Our understanding of the mechanisms involved in the action of general anaesthetics has increased considerably in recent times and is discussed below. This is followed by sections discussing intravenous and inhaled anaesthetic agents.

Mechanisms of general anaesthetic action

Any mechanism of general anaesthetic action must be able to explain: loss of conscious awareness, loss of response to noxious stimuli (anti-nociceptive effect) and perhaps most important of all, reversibility.

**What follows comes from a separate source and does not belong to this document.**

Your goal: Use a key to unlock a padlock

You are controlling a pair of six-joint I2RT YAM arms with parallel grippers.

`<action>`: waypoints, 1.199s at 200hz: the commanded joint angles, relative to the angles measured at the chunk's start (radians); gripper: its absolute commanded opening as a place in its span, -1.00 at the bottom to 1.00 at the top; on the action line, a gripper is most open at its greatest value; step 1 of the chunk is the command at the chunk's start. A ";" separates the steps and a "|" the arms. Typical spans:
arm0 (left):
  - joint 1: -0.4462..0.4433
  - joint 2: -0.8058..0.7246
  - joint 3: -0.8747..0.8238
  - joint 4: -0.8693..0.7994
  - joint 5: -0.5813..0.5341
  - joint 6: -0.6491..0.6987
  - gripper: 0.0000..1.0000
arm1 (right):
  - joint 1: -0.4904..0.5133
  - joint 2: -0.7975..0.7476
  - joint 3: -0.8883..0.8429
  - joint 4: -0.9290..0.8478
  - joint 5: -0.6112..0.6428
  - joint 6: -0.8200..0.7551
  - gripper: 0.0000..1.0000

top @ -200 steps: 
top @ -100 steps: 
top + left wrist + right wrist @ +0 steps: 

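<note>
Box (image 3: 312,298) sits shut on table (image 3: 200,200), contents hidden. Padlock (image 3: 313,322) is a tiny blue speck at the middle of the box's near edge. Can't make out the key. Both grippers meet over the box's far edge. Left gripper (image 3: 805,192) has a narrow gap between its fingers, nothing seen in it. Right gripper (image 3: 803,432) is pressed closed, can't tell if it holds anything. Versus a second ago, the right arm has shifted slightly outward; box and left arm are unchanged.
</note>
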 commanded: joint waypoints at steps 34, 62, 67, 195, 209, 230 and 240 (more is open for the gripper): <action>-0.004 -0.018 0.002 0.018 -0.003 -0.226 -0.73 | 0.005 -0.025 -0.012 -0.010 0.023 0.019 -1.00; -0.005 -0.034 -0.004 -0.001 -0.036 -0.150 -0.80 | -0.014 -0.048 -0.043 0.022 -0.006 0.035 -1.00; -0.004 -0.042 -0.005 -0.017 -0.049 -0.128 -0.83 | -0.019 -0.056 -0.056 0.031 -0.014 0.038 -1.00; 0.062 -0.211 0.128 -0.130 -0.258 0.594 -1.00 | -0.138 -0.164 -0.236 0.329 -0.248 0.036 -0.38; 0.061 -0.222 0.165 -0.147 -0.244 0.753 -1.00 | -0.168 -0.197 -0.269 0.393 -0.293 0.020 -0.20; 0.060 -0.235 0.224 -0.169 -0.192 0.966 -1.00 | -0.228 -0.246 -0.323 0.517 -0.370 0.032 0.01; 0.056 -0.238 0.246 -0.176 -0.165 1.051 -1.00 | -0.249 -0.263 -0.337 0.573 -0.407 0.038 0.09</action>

Anatomical sites of action

General anaesthetic agents affect both brain and spinal cord to account for physiological responses to nociception, loss of consciousness and inhibition of explicit memory. Auditory and sensory evoked potential data implicate the thalamus as the most likely primary target, but secondary sites such as the limbic system (associated with memory) and certain cortical areas are also important. Halogenated volatile anaesthetics appear to have a greater influence on spinal cord than do the intravenous agents.

Molecular theories

At the beginning of the 19th century, Overton and Meyer independently described the linear correlation between the lipid solubility of anaesthetic agents and their potency (Figure 8.1). This correlation was so impressive, given the great variation in structure of these agents, that it suggested a non-specific mechanism of action based on this physicochemical property. Later interpretation pointed out that any highly lipophilic area was a potential site of action, with cell membranes being the most likely contender given the high concentration of lipids.